起 原文
真亷無亷名
立名者正所以為貧
大巧無巧術
用術者乃所以為拙
真廉は廉名無し、名を立つる者は、正に貧と為す所以なり
大功は功術無し、術を用いる者は、乃ち拙と為す所以なり
真廉、正に清廉潔白な者;大功、偉大な巧者
承 意訳
真に清廉潔白な者は、清廉潔白であるという評判は立たない
評判が立つ者は、完全には清廉潔白とは言えず、その評判を貪るのみ
真に巧妙な術を持っている者は、やたらとその術を披露することはない
術を用いる者は、どこかに拙劣な部分が残っている者である
転 別視点
心理学の世界では、自分に自信がない人は、他人からの承認欲求が強いとされています。つまり、自分で自分のことを誉めることができないので、周囲から誉めてもらうことを強く要求するようなことです。
実際に清廉潔白な人は、誰かにそうだと言ってもらう必要はなく、自分の中で清廉潔白であることが完結します。しかしながら、自分の中で「これで清廉潔白なのだろうか」と若干の疑問が残っているときは、周囲から承認してもらはないと、心が落ち着きません。
何か術を極めた人も同様で、他人からの承認がないと、本当に極めた人以外は不安になります。

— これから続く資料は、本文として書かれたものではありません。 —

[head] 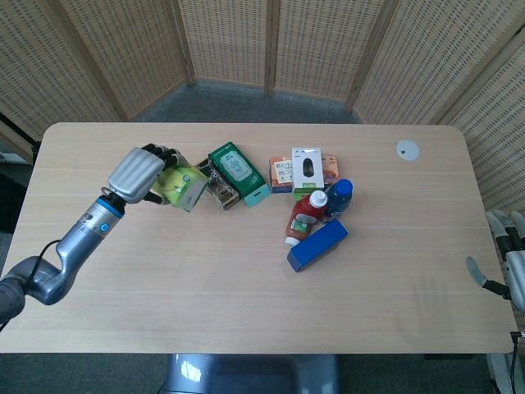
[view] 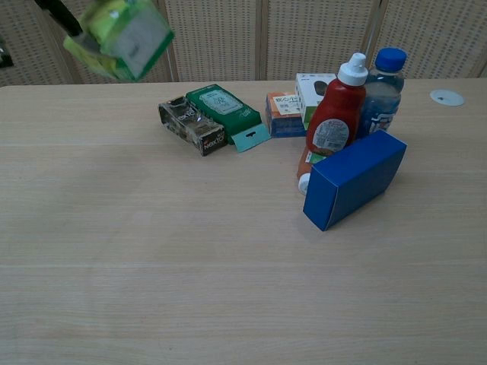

心理学の世界では、この不安は子供時代の親などからの対応による要素が強いとされています。逆に解釈すると、子供時代の育てられ方によっては達人になりにくい心理状態になってしまう可能性があります。
結 まとめ
真に道を極めた人は、それを表に出しません。中途半端に道を極めた人は、それを表に出して、周囲から承認されることを期待します。能ある鷹は爪を隠す、と近い意味です。